Tinha um par de pernas, que poderiam andar e correr até onde ela quisesse.
[...]
A adrenalina da raiva passava aos poucos, e (S/N) tinha se arrependido de simplesmente sair como um raio da academia. Mesmo se quisesse voltar, tinha mais de dez minutos que ela andava e o lugar estaria fechado. Isso se soubesse voltar. No calor do momento, tomada pelo sentimento de ódio, ela não percebeu o caminho que fazia: estava perdida.

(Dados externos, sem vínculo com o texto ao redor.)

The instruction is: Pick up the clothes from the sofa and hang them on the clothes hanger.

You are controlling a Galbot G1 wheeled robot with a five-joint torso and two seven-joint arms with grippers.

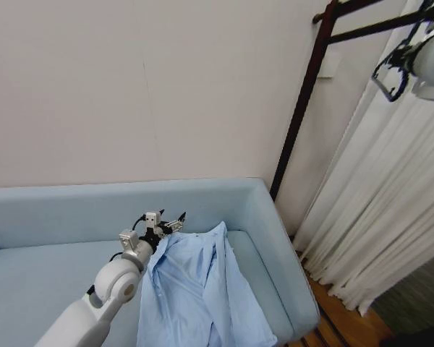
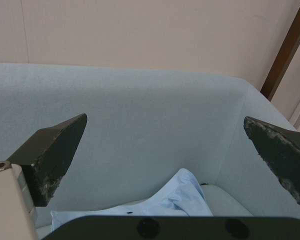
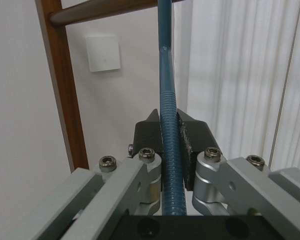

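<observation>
Shirt: a light blue shirt [image 1: 199,289] is laid flat on the seat of the sofa [image 1: 72,210], toward its right end; it is not lifted yet.
Left tool: the left tool [image 1: 172,225] is held just at the collar end of the shirt. Its fingers [image 2: 52,150] are spread wide apart and nothing is gripped between them.
Right tool: the right tool [image 3: 171,137] is raised beside the clothes rack [image 1: 304,101] and is clamped on the ribbed blue bar of a hanger [image 3: 166,75].
Done: only the preparation, as it is judged; a hanger is held near the rack and the left tool is placed at the shirt.
Left: the shirt must be grasped, raised, put on the hanger and hung on the rack, so most of the task is judged to be open.
</observation>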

— Mas que droga… — deu um muxoxo, suspirando em seguida. Virando a esquina ela encontraria uma farmácia, que era seu objetivo: perguntaria a localização e daria um jeito de ligar para o tio, que aliás devia estar preocupado, talvez esperando-a na porta da academia fechada ou procurando-a pelas ruas.
SeokJin vai me matar…
Não teve tempo de concluir o pensamento ao virar a esquina. Foi puxada com brutalidade e caiu, gritando pela perna que estalou, torcida. Um soco foi desferido em sua boca, machucando-a e fazendo sangrar.
— Cala a boca, filha da puta! — o timbre grave fê-la arrepiar-se de pavor, e a menina cuspiu vermelho. Não entendia o que estava acontecendo, estava tonta, e gritou, levando tapas, socos e chutes. Ela lutava contra seu agressor, que a arrastava pelo lugar escuro que parecia ser um beco, mas era inútil: ele era mais forte, teve o elemento surpresa, não estava apavorado e nem havia levado tapas, socos e chutes.
(S/N) sabia o que ia vir em seguida.
Tentou lembrar a todo custo dos ensinamentos que o pai lhe dera, as lições de luta, comportamentos para essa situação, mas não via nenhuma brecha, e o desespero tomava conta. O ser gargalhava em seu ouvido, apertando-a forte, e beijava a pele de seu pescoço, mordendo-a forte. Relaxou a gola da blusa de (S/N) com os dentes, e apertava-a cada vez mais, nos olhos, um brilho insanecido.
— Ah filha da puta, vou acabar com você hoje. — (S/N) achou a voz asquerosa, e contorceu-se nas mãos do homem que não conseguia ver.
— Me...larga… — lutava contra ele, tentando se livrar de suas mãos, que prendiam seu pescoço. Mas quanto mais lutava, mais ele intensificava o aperto e ria: a voz de (S/N) foi morrendo, a ponto de não conseguir mais gritar. A visão turva entregava que estava perdendo a consciência, até que um clarão machucou seus olhos e obrigou-a a fechá-los: não sem antes perceber uma cabeleira ruiva e revolta.
(S/N) tentou, mas não consegui abrí-los de novo.